Re: [PATCH 2/3] tree-cfg: do not duplicate returns_twice calls

2022-07-14 Thread Richard Biener via Gcc-patches
On Wed, Jul 13, 2022 at 4:57 PM Alexander Monakov  wrote:
>
> On Wed, 13 Jul 2022, Richard Biener wrote:
>
> > > > The thing to check would be incoming abnormal edges in
> > > > can_duplicate_block_p, not (only) returns twice functions?
> > >
> > > Unfortunately not, abnormal edges are also used for computed gotos, which 
> > > are
> > > less magic than returns_twice edges and should not block tracer I think.
> >
> > I think computed gotos should use regular edges, only non-local goto should
> > use abnormals...
>
> Yeah, afaict it's not documented what "abnormal" is supposed to mean :/
>
> > I suppose asm goto also uses abnormal edges?
>
> Heh, no, asm goto appears to use normal edges, but there's an old gap in
> their specification: can you use them like computed gotos, i.e. can asm-goto
> jump to a computed target? Or must they be similar to plain gotos where the
> jump label is redirectable (because it's substitutable in the asm template)?
>
> If you take a restrictive interpretation (asm goto may not jump to a computed
> label) then using regular edges looks fine.
>
> > Btw, I don't see how they in general are "less magic".  Sure, we have an
> > explicit receiver (the destination label), but we can only do edge inserts
> > if we have a single computed goto edge into a block (we can "move" the
> > label to the block created when splitting the edge).
>
> Sure, they are a bit magic, but returns_twice edges are even more magic: their
> destination looks tied to a label in the IR, but in reality their destination
> is inside a call that returns twice (hence GCC must be careful not to insert
> anything between the label and the call, like in patch 1/3).

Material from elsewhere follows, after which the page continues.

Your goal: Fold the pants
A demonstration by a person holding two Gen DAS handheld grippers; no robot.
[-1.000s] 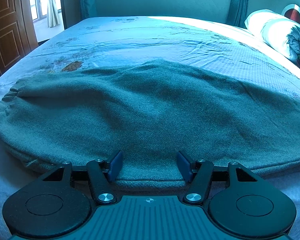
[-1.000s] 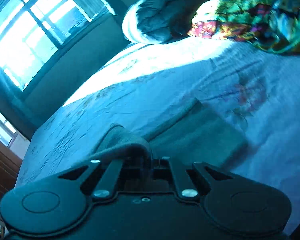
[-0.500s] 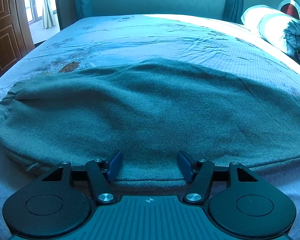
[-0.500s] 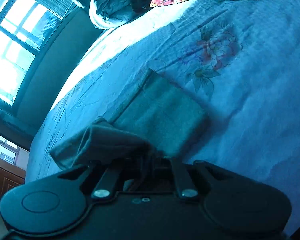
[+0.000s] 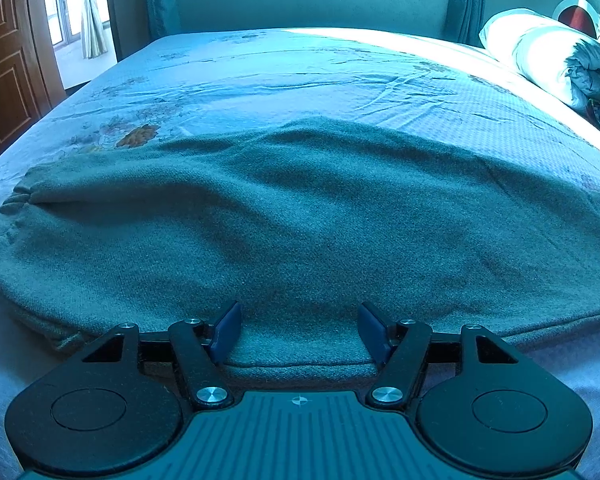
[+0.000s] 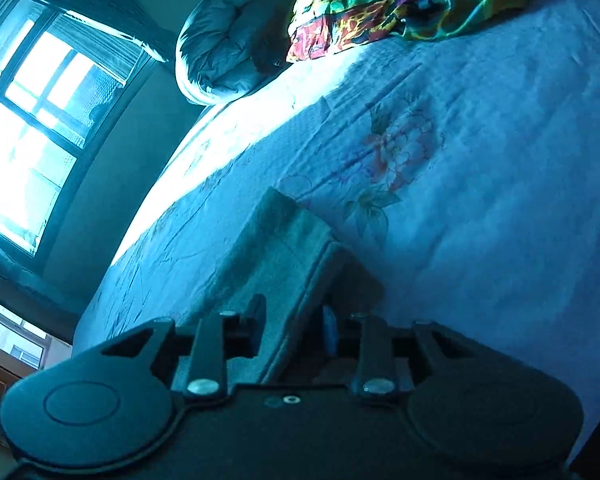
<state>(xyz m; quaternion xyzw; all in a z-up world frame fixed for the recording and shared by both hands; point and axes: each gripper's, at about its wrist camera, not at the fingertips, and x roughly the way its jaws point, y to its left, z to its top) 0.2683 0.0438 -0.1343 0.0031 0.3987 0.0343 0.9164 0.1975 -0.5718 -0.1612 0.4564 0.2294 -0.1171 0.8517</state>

Indeed.  Guess that's what __builtin_setjmp[_receiver] for SJLJ_EH got "right".

When copying a block we do not copy labels so any "jumps" remain to the original
block and thus we are indeed able to isolate normal control flow.  Given that
returns_twice functions _do_ seem to be special, and also special as to how
we handle other abnormal receivers in duplicate_block.  So it might indeed make
sense to special-case them in can_duplicate_block_p ... (sorry for
going back-and-forth ...)

Note that I think this detail of duplicate_block (the function) and the hook
needs to be better documented (the semantics on incoming edges, not duplicating
labels used for incoming control flow).

Can you see as to how to adjust the RTL side for this?  It looks like at least
some places set a REG_SETJMP note on call_insns (emit_call_1), I wonder
if in rtl_verify_flow_info[_1] (or its callees) we can check that such
calls come
first ... they might not since IIRC we do _not_ preserve abnormal edges when
expanding RTL (there's some existing bug about this and how this breaks some
setjmp tests) (but we try to recompute them?).

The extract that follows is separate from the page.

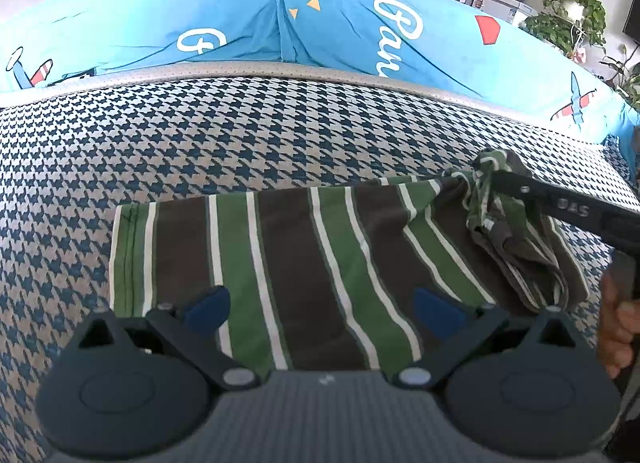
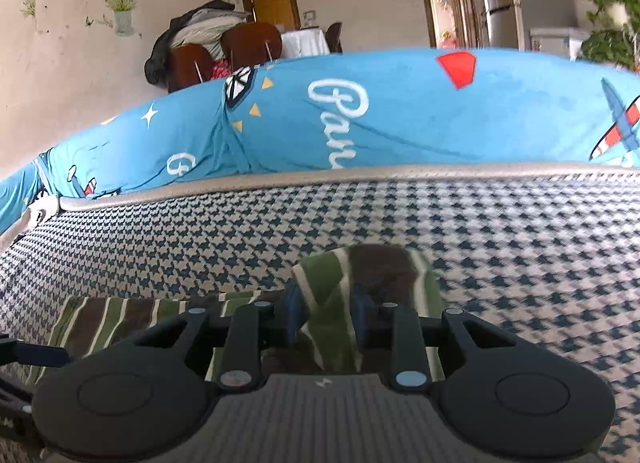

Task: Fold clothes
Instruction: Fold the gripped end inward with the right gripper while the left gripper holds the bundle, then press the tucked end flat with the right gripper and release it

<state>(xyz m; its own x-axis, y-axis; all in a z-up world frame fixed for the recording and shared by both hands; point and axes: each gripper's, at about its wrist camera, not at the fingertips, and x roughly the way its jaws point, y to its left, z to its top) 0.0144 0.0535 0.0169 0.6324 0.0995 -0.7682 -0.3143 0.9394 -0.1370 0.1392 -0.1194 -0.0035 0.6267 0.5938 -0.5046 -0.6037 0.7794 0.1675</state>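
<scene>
A green, brown and white striped garment (image 1: 304,263) lies flat on the houndstooth cushion (image 1: 200,143). My left gripper (image 1: 322,309) is open over the garment's near edge, its blue pads (image 1: 208,309) spread wide with flat cloth beneath them. From the right, my right gripper (image 1: 486,179) reaches in, shut on a bunched corner of the garment lifted off the cushion. In the right wrist view that gripper (image 2: 326,315) has its two fingers pinching a raised fold of the striped garment (image 2: 372,267); the remaining cloth trails off to the left.
A blue cartoon-printed cover (image 1: 360,23) runs along the cushion's far edge. A person's hand (image 1: 616,327) holds the right tool. Beyond stand a fridge (image 2: 516,3), potted plants (image 2: 612,23) and chairs piled with clothes (image 2: 224,47).
</scene>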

Sorry about the back-and-forth again ... your original patch looks OK for the
GIMPLE side but can you amend the cfghooks.{cc,h} documentation to
summarize our findings and
the desired semantics of duplicate_block in this respect?

Thanks,
Richard.

> > > This implies patch 1/3 [1] unnecessary blocks sinking to computed goto 
> > > targets.
> > > [1] https://gcc.gnu.org/pipermail/gcc-patches/2022-January/588498.html
> > >
> > > How would you like to proceed here? Is my initial patch ok?
> >
> > Hmm, so for returns twice calls duplicate_block correctly copies the call
> > and redirects the provided incoming edge to it.  The API does not
> > handle adding any further incoming edges - the caller would be responsible
> > for this.  So I still somewhat fail to see the point here.  If tracer does 
> > not
> > handle extra incoming edges properly then we need to fix tracer?
>
> I think abnormal edges corresponding to computed gotos are fine: we are
> attempting to create a chain of blocks with no incoming edges in the middle,
> right? Destinations of computed gotos remain at labels of original blocks.
>
> Agreed about correcting this in the tracer.
>
> > This also includes non-local goto (we seem to copy non-local labels just
> > fine - wasn't there a bugreport about this!?).
>
> Sorry, no idea about this.
>
> > So I think can_duplicate_block_p is the wrong place to fix (the RTL side
> > would need a similar fix anyhow?)
>
> Right. I'm happy to leave both RTL and GIMPLE can_duplicate_block_p as is,
> and instead constrain just the tracer. Alternative patch below:
>
> * tracer.cc (analyze_bb): Disallow duplication of returns_twice calls.
>
> diff --git a/gcc/tracer.cc b/gcc/tracer.cc
> index 64517846d..422e2b6a7 100644
> --- a/gcc/tracer.cc
> +++ b/gcc/tracer.cc
> @@ -132,14 +132,19 @@ analyze_bb (basic_block bb, int *count)
>gimple *stmt;
>int n = 0;
>
> +  bool can_dup = can_duplicate_block_p (CONST_CAST_BB (bb));
> +
>for (gsi = gsi_start_bb (bb); !gsi_end_p (gsi); gsi_next ())
>  {
>stmt = gsi_stmt (gsi);
>n += estimate_num_insns (stmt, _size_weights);
> +  if (can_dup && cfun->calls_setjmp && gimple_code (stmt) == 

[PATCH] i386: Fix _mm_[u]comixx_{ss,sd} codegen and add PF result. [PR106113]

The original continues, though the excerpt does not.